Roland Sc88 — Pro Soundfont Extra Quality
This is the heretical question. A perfect SC-88 Pro SoundFont recorded at 24-bit/96kHz through a high-end audio interface (RME or Universal Audio) actually sounds different, not worse.
To get the best of both worlds, producers now use the "Extra Quality" SoundFont and then run it through iZotope Vinyl or RC-20 Retro Color to add back the subtle warble of 1990s DACs.
Community favorites (circa 2024) include: roland sc88 pro soundfont extra quality
These are typically found on SoundFont forums, archive.org, or specialized music hardware communities.

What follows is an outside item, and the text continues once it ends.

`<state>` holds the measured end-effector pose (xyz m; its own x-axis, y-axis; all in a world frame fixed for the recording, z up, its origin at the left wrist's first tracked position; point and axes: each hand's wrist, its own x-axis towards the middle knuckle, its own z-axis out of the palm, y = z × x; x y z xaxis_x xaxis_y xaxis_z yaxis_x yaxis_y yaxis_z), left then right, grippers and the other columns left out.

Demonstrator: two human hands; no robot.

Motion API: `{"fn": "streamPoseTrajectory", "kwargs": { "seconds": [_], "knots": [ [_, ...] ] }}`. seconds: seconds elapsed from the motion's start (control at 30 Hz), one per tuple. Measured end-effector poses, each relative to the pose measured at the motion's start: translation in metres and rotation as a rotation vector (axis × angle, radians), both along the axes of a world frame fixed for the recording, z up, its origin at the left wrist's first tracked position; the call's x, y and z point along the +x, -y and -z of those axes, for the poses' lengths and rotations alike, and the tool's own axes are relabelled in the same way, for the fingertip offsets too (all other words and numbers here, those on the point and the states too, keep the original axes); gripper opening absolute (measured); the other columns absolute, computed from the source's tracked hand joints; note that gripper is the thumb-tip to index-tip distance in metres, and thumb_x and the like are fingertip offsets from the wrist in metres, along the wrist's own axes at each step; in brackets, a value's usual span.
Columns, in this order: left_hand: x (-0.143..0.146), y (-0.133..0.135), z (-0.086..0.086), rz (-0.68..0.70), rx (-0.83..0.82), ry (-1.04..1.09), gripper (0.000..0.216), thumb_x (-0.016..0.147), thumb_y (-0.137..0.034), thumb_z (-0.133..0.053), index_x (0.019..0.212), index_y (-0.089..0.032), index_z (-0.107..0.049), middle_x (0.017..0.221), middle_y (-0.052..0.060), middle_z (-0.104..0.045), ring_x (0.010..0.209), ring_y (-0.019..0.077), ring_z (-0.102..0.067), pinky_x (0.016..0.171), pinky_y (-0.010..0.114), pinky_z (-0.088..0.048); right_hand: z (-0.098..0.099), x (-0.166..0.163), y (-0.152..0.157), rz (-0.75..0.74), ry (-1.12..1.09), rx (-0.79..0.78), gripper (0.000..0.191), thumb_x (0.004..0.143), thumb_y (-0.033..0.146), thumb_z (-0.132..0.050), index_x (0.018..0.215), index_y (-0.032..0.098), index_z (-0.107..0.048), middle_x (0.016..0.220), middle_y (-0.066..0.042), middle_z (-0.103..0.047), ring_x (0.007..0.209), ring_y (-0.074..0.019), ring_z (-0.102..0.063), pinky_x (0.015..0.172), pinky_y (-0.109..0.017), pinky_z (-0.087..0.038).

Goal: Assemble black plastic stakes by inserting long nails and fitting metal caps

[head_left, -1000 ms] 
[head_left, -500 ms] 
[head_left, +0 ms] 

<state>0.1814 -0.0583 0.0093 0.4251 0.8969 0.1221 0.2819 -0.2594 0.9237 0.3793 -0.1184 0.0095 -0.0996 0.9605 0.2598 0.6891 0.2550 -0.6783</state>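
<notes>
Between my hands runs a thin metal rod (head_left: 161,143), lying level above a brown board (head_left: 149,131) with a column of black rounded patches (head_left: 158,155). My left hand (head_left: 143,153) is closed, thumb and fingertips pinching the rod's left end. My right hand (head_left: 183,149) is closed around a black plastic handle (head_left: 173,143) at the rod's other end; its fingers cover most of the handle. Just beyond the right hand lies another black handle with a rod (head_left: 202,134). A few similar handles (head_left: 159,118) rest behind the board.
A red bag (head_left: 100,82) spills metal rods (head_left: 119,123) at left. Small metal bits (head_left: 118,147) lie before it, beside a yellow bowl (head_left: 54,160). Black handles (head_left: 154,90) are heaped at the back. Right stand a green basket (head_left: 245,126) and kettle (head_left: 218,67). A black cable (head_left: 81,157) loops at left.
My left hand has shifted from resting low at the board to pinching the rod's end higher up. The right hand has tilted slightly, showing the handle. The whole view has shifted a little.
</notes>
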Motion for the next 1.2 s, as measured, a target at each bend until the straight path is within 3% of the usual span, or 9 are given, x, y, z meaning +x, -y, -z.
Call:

The Arachno SoundFont (2005) was famous for using SC-88 samples. However, it was compressed. The modern "Arachno HD" or "SC-88 Pro MegaDrive" editions strip away the limiting to restore dynamic range. This is the heretical question
If you truly want the SC-88 Pro sound without emulation issues:
Many professionals avoid SoundFont versions due to legal/quality grey areas and instead use the Roland Cloud version for reliable “extra quality.” To get the best of both worlds, producers
To understand “extra quality” in a SoundFont, one must first know the original hardware’s strengths:
A basic SoundFont extracted from an SC-88 Pro typically captures raw samples but misses the module’s real-time synthesis parameters (filters, LFOs, envelopes). “Extra quality” SoundFonts attempt to restore or improve these elements.